Problem to work on →
Give the data back exactly as it stands.

Supplied data →
::::::::

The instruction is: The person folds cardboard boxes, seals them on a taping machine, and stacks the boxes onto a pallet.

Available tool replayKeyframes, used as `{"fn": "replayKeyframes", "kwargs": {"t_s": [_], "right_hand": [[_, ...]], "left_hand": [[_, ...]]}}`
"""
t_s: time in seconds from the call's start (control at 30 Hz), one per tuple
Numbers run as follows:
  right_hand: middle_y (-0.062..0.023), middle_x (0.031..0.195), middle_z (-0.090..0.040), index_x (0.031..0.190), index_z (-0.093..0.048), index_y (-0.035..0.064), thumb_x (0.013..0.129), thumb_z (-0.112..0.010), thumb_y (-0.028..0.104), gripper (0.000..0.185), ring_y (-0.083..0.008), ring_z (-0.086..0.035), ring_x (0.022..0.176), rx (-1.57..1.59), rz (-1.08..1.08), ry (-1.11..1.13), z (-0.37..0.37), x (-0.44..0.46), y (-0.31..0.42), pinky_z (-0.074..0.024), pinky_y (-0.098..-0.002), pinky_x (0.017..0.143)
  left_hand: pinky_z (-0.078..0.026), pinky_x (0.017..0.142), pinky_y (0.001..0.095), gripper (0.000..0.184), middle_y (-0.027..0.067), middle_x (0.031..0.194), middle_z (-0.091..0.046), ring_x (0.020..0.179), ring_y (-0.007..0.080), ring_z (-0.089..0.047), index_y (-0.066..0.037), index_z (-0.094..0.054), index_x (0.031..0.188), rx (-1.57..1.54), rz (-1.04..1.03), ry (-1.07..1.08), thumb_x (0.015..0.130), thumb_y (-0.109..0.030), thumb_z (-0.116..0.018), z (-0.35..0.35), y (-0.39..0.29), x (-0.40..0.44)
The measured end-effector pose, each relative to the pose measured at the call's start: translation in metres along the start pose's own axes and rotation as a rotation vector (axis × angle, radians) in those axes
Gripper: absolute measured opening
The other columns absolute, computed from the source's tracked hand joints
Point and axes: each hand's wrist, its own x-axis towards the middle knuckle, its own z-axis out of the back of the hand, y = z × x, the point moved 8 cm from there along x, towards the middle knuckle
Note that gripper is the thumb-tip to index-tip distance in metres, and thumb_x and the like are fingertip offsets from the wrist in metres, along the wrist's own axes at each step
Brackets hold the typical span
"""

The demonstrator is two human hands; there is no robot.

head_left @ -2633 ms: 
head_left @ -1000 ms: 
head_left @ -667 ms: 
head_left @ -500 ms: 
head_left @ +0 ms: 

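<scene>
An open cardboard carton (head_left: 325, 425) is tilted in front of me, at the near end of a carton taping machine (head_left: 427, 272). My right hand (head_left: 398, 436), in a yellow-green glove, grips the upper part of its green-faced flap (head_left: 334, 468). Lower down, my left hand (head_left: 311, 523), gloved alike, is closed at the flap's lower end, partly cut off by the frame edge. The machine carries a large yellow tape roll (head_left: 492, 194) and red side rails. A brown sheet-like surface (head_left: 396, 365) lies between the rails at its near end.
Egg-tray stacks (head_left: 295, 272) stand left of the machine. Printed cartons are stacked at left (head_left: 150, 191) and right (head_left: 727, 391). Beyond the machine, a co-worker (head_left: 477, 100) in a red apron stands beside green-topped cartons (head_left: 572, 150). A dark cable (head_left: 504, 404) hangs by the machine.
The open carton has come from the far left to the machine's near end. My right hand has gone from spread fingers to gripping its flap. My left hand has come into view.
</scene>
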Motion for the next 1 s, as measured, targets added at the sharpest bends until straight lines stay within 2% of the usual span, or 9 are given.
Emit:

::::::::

Expected output →
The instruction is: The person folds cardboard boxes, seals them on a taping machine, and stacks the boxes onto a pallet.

Available tool replayKeyframes, used as `{"fn": "replayKeyframes", "kwargs": {"t_s": [_], "right_hand": [[_, ...]], "left_hand": [[_, ...]]}}`
"""
t_s: time in seconds from the call's start (control at 30 Hz), one per tuple
Numbers run as follows:
  right_hand: middle_y (-0.062..0.023), middle_x (0.031..0.195), middle_z (-0.090..0.040), index_x (0.031..0.190), index_z (-0.093..0.048), index_y (-0.035..0.064), thumb_x (0.013..0.129), thumb_z (-0.112..0.010), thumb_y (-0.028..0.104), gripper (0.000..0.185), ring_y (-0.083..0.008), ring_z (-0.086..0.035), ring_x (0.022..0.176), rx (-1.57..1.59), rz (-1.08..1.08), ry (-1.11..1.13), z (-0.37..0.37), x (-0.44..0.46), y (-0.31..0.42), pinky_z (-0.074..0.024), pinky_y (-0.098..-0.002), pinky_x (0.017..0.143)
  left_hand: pinky_z (-0.078..0.026), pinky_x (0.017..0.142), pinky_y (0.001..0.095), gripper (0.000..0.184), middle_y (-0.027..0.067), middle_x (0.031..0.194), middle_z (-0.091..0.046), ring_x (0.020..0.179), ring_y (-0.007..0.080), ring_z (-0.089..0.047), index_y (-0.066..0.037), index_z (-0.094..0.054), index_x (0.031..0.188), rx (-1.57..1.54), rz (-1.04..1.03), ry (-1.07..1.08), thumb_x (0.015..0.130), thumb_y (-0.109..0.030), thumb_z (-0.116..0.018), z (-0.35..0.35), y (-0.39..0.29), x (-0.40..0.44)
The measured end-effector pose, each relative to the pose measured at the call's start: translation in metres along the start pose's own axes and rotation as a rotation vector (axis × angle, radians) in those axes
Gripper: absolute measured opening
The other columns absolute, computed from the source's tracked hand joints
Point and axes: each hand's wrist, its own x-axis towards the middle knuckle, its own z-axis out of the back of the hand, y = z × x, the point moved 8 cm from there along x, towards the middle knuckle
Note that gripper is the thumb-tip to index-tip distance in metres, and thumb_x and the like are fingertip offsets from the wrist in metres, along the wrist's own axes at each step
Brackets hold the typical span
"""

The demonstrator is two human hands; there is no robot.

head_left @ -2633 ms: 
head_left @ -1000 ms: 
head_left @ -667 ms: 
head_left @ -500 ms: 
head_left @ +0 ms: 

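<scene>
An open cardboard carton (head_left: 325, 425) is tilted in front of me, at the near end of a carton taping machine (head_left: 427, 272). My right hand (head_left: 398, 436), in a yellow-green glove, grips the upper part of its green-faced flap (head_left: 334, 468). Lower down, my left hand (head_left: 311, 523), gloved alike, is closed at the flap's lower end, partly cut off by the frame edge. The machine carries a large yellow tape roll (head_left: 492, 194) and red side rails. A brown sheet-like surface (head_left: 396, 365) lies between the rails at its near end.
Egg-tray stacks (head_left: 295, 272) stand left of the machine. Printed cartons are stacked at left (head_left: 150, 191) and right (head_left: 727, 391). Beyond the machine, a co-worker (head_left: 477, 100) in a red apron stands beside green-topped cartons (head_left: 572, 150). A dark cable (head_left: 504, 404) hangs by the machine.
The open carton has come from the far left to the machine's near end. My right hand has gone from spread fingers to gripping its flap. My left hand has come into view.
</scene>
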Motion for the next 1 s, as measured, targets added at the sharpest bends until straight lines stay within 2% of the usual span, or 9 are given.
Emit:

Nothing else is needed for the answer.